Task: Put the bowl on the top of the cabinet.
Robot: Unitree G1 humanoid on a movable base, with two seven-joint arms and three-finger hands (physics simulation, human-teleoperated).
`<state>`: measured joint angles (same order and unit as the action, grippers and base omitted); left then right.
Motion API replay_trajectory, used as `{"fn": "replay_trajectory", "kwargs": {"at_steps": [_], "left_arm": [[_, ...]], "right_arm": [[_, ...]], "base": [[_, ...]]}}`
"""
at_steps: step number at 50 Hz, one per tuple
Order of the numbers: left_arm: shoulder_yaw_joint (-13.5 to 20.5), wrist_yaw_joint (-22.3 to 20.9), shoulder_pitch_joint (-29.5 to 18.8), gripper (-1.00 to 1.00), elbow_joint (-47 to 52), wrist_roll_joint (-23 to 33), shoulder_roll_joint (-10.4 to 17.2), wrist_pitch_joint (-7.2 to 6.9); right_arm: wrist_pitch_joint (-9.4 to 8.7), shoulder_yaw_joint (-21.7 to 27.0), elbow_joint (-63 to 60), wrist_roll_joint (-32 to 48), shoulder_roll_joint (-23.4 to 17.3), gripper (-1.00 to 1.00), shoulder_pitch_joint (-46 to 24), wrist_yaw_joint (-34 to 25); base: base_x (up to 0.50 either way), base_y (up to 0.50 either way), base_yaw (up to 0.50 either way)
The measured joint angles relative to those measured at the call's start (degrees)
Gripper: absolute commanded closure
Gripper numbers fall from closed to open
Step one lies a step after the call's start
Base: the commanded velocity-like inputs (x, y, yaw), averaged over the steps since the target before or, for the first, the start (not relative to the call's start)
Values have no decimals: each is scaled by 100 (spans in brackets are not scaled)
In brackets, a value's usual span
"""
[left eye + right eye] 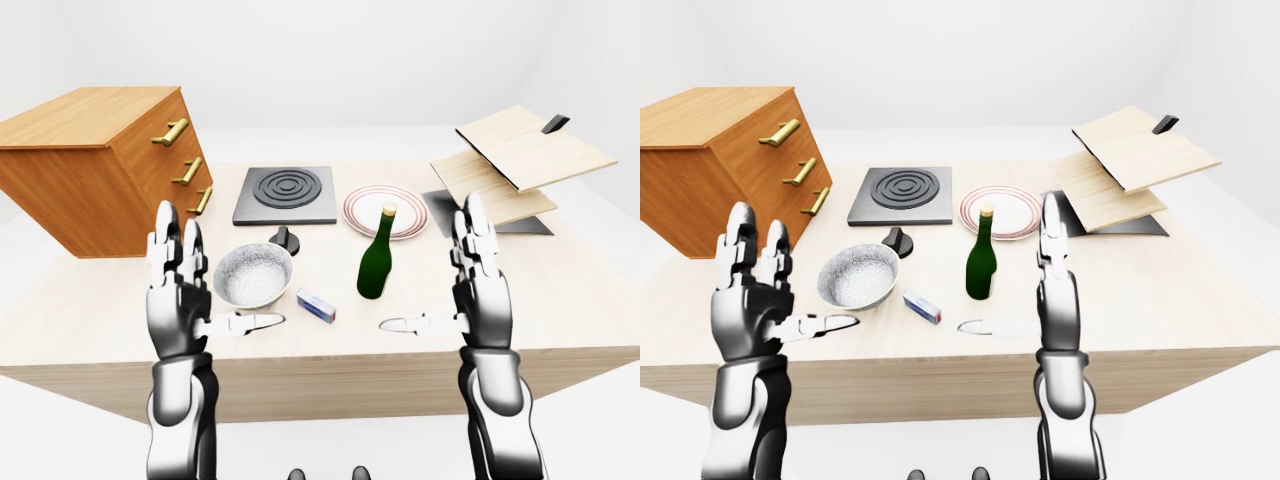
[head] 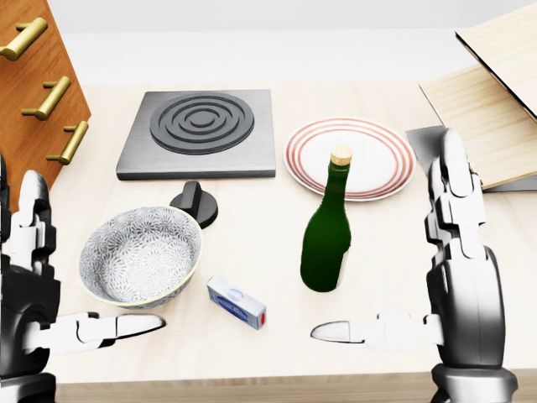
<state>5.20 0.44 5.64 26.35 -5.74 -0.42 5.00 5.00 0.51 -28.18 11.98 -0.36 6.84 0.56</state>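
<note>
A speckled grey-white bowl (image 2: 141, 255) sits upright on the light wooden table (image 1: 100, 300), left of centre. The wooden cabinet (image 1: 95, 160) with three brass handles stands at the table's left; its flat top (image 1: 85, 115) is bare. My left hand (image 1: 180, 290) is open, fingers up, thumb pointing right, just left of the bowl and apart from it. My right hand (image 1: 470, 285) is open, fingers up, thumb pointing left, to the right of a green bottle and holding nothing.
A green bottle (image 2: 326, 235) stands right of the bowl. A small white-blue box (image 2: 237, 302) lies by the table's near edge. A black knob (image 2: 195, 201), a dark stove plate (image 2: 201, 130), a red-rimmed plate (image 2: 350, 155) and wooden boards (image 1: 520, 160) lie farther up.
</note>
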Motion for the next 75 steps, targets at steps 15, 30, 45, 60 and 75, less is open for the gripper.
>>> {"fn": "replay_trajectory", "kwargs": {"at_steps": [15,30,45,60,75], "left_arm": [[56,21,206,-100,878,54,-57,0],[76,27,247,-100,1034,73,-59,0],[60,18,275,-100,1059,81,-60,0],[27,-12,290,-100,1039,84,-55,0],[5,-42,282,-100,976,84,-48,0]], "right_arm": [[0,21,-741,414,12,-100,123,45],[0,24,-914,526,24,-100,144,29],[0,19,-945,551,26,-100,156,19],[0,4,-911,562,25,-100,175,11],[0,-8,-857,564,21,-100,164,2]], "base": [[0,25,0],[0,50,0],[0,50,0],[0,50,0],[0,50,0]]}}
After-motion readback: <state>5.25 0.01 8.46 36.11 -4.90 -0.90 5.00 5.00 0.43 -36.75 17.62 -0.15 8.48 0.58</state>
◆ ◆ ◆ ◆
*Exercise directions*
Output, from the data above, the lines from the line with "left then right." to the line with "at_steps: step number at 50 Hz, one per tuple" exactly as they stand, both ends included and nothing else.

*Solution below*
`<state>`: measured joint angles (same order and unit as the action, grippers and base omitted); left then right.
Motion API replay_trajectory, used as `{"fn": "replay_trajectory", "kwargs": {"at_steps": [_], "left_arm": [[_, ...]], "right_arm": [[_, ...]], "base": [[_, ...]]}}`
"""
at_steps: step number at 50 Hz, one per tuple

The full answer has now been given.